An October 8, 2020 article by Lee Hudson’s Aviation Week underscored that the Marines and Sikorsky are nearing a deal for Lot 4 CH-53K production which would be for 6 to 9 aircraft dependant on Congressional decisions.
The article also noted that a training milestone was achieved the month before.
“The first Marine Corps pilots learning to fly the CH-53K completed a two-week Sikorsky-led course on aircraft configuration, controllers and displays. This is followed by government-led training that uses the containerized flight training device that simulates weather and tactical environments and the ability to connect with other simulators for other aircraft training scenarios, CH-53K program director Bill Falk said.

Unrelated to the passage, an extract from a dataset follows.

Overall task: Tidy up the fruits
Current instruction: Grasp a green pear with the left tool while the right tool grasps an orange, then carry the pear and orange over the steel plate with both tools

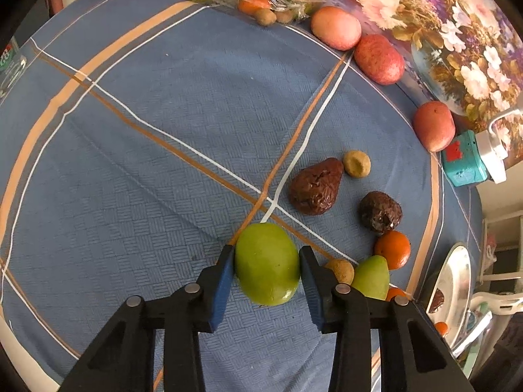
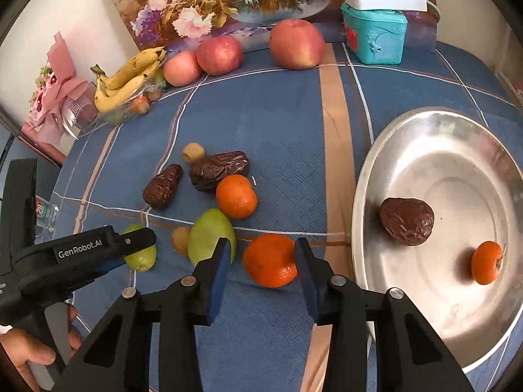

“The first CH-53K maintainers have not started training. But Sikorsky recently received approval to begin using the helicopter emulation maintenance trainer. This trainer is used on a desktop computer and covers maintenance instructions and procedures.”1
Also, in an October 8, 2020 article, Dan Parsons of Vertical published an article which highlighted USMC reactions to the coming of the CH-53K.
“I would say the 53K is in as good a spot as it’s been in for a long way,” Deputy Commandant for Aviation Lt. Gen. Mark Wise said this week at the Vertical Flight Society’s 76th Annual Forum, held online in 2020 because of the ongoing Covid-19 pandemic.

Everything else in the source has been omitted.